I love Mortal Kombat. My Brother and parents always kick my but tho


----------



## oshawott (Jan 1, 2014)

Sad to say Pokemon haha.  There's also Legend of Zelda and Final Fantasy (13 though because I haven't played the others before)


----------



## Jake (Jan 1, 2014)

Blu Rose said:


> Sorry, I just have to point a few things out...
> You only have to consider gender if breeding.
> In past experience nuzlocking, natures don't really matter for the main storyline.
> Abilities only really matter for competitive battling (past experiences)
> ...



Actually I think it's more so matter of opinion, I don't see why you had to smack down on them. As of typing this, I am not a breeder/competitive battler/wonderlocker/anything. I'm just a regular player who plays the game for fun.
Personally, I have never cared for the gender of my Pokemon, but I know some people who just like the genders for Pokemon, because they like making a designed team with specific nicknames/genders. Also, as I love Bidoof, I wanted to catch a male Bidoof when I did my first play through.
I don't really care for natures, as I'm not a competitive battler, so I can't really add onto that. But I do try get at least a decent nature through my normal gameplay. On my Y version I caught an Abra which had a nature that -Sp. Attack. Obv the Abra line is a bunch of special attackers so I kept catching them until I found one that had neutral, or +Sp. Attack. Like I said, I'm not a competitive battler, and this was just from my normal play through.
Same thing for abilities. On the same play through as Abra, I caught an Electrike - which had static as it's ability. I normally don't check/care for abilities, but once I realized it had static, I wanted to catch one with Lightning Rod because I prefer that to static. Only reason I kept it was because I'd already trained it about ~20 levels and Electrike is a 12k exp. Pokemon and I couldn't be bothered training one again. Also when I started my game I chose Froakie, and I kept wondertrading until I got a Froakie w/ Protean because i wanted to experience that ability.
And pretty much same for evolutions. Some people prefer not to evolve their Pokemon because they like to keep them in the cuter stages, or they think their pre-evolutions look better than their final/next evolutions.

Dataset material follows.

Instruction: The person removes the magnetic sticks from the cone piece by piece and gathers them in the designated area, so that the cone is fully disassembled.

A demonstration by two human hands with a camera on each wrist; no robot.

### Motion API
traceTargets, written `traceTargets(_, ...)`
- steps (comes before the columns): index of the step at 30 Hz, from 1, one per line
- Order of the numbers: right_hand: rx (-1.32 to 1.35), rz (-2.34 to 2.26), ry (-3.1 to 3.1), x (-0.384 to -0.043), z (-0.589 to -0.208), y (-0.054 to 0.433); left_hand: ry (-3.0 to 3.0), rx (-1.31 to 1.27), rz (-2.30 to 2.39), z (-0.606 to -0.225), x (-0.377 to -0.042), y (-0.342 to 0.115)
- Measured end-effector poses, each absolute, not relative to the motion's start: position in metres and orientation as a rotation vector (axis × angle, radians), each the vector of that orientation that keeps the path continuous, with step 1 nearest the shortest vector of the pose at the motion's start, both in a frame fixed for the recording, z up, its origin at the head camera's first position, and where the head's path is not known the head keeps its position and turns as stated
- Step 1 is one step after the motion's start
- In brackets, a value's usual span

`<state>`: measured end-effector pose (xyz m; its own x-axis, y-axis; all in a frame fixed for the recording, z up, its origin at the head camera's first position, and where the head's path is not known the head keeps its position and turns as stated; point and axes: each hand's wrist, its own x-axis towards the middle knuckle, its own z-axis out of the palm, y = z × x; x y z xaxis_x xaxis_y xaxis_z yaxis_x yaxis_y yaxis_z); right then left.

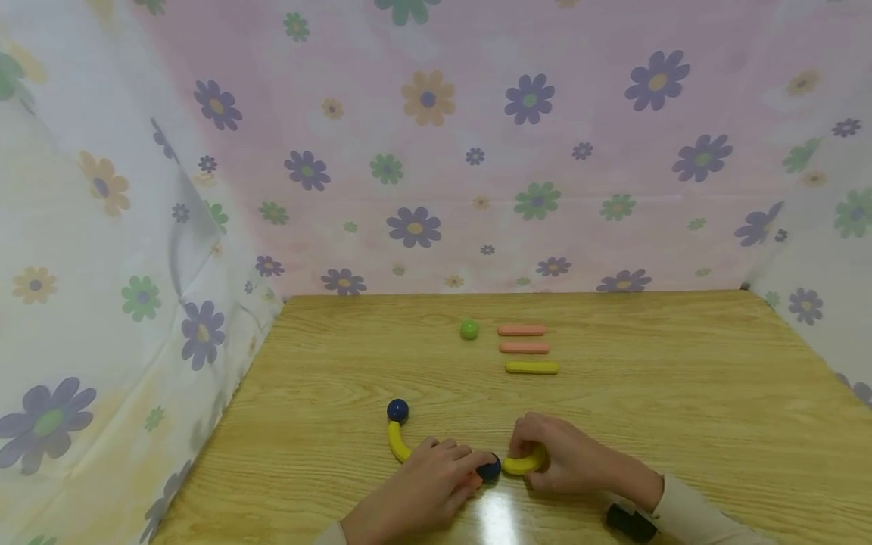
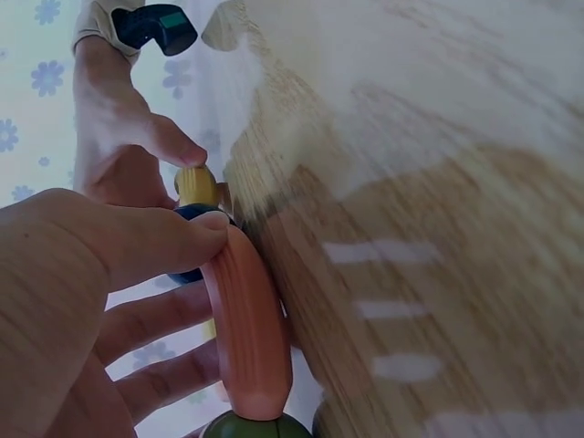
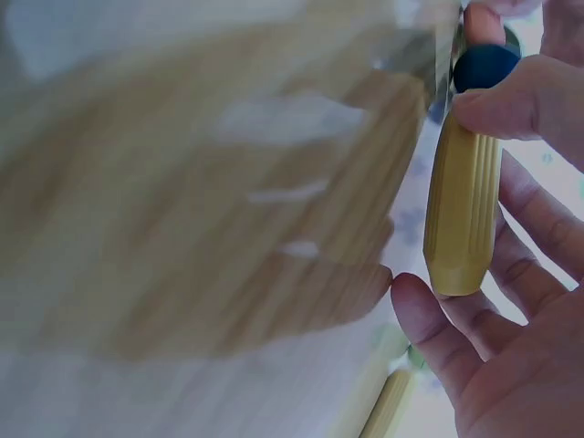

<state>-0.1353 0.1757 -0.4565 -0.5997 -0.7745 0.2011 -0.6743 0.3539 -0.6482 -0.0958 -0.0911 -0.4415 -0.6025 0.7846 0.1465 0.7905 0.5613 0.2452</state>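
My left hand (image 1: 425,481) grips an orange curved stick (image 2: 248,319), thumb along its end, with a dark blue ball (image 1: 488,469) at that end. A dark green ball (image 2: 257,427) sits at the stick's other end. In my right hand (image 1: 572,458), a yellow curved stick (image 1: 524,464) is pinched between thumb and fingers, its tip right at the blue ball. Left of my left hand, another yellow curved stick (image 1: 397,440) runs from under the hand up to a second dark blue ball (image 1: 398,411). My left hand hides most of the joined pieces in the head view.
Farther back on the wooden table (image 1: 327,363) lie a light green ball (image 1: 469,329), two straight orange sticks (image 1: 521,331) and a straight yellow stick (image 1: 533,368). Flowered cloth (image 1: 450,174) hangs along the back and both sides. A black device (image 1: 630,522) is by my right wrist.
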Motion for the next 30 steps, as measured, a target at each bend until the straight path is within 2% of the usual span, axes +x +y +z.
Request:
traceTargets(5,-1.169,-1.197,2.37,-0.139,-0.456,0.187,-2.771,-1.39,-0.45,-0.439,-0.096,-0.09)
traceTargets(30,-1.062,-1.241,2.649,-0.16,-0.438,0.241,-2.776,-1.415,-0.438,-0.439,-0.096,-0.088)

Not mad or anything, but I don't think you have the right to insinuate that someone can't have a hard time playing Pokemon because they're not a competitive battler.
Also not to mention they didn't even say that they were a competitive battler, all they said was there's a lot you need to know to train your Pokemon the"right way". For all we know they might be a competitive battler, which makes all their points justified. And even if they weren't, they have the same right to express such difficulties.



VillageDweller said:


> I think you'll find it was actually me who helped you get better XO


Yes ok I admit it, it was because of VD's help in the IRC that I became a better player. Thank you very much ^^


----------



## orangepeanut (Jan 2, 2014)

I am absolute *crap* at RTS games. Anything that involves planning ahead = nope. Maybe it's the frontal lobe damage, maybe it's the fact that I was just born with such bad ADHD I'm basically a puppy on meth.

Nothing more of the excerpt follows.